New BNPL rules could make shoppers pause before they pay

Wednesday 8th July 2026

Last updated: 8th July 2026

The era of near-invisible checkout credit is set to face a major reset, as previously unregulated Buy Now Pay Later (BNPL) products come under Financial Conduct Authority oversight from 15 July.

The new rules will apply to Deferred Payment Credit agreements, meaning lenders will need to carry out affordability checks, provide clearer information on repayment terms and fees, support customers in financial difficulty, and give consumers access to the Financial Ombudsman Service if something goes wrong.

Discussing the upcoming changes, Theresa Lindsay, Chief Marketing Officer at Novuna Consumer Finance, said:

"Buy Now Pay Later can be a valuable way for consumers to spread the cost of larger, planned purchases, however some unregulated products have become so seamless that borrowing can feel almost invisible for smaller everyday purchases.

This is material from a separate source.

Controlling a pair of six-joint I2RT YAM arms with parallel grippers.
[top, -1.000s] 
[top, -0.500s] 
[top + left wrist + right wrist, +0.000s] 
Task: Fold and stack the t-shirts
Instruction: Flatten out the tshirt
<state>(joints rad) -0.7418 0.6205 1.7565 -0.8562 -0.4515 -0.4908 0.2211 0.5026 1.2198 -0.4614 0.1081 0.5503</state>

“These reforms are a positive step towards ensuring credit is used responsibly. By introducing greater transparency and affordability assessments, they will help consumers better understand the commitments they’re taking on and make informed borrowing decisions. This is important for everyday spending, where the ease of accessing credit can sometimes encourage purchases that may not fit within a customer’s budget. The changes should help create a more consistent and responsible lending environment, while preserving the established benefits for retailers and customers that Buy Now Pay Later can offer for big-ticket items.”

The reforms come amid rapid growth in checkout credit. FCA figures show the BNPL market reached more than £13bn in 2024, while 10.9 million adults used BNPL in the 12 months to May 2024.

For regulated providers such as Novuna Consumer Finance, an established BNPL provider to major high street and online retailers, the reforms are a welcome step towards raising standards across the market. Novuna already operates under FCA rules, with affordability assessments central to its responsible lending approach.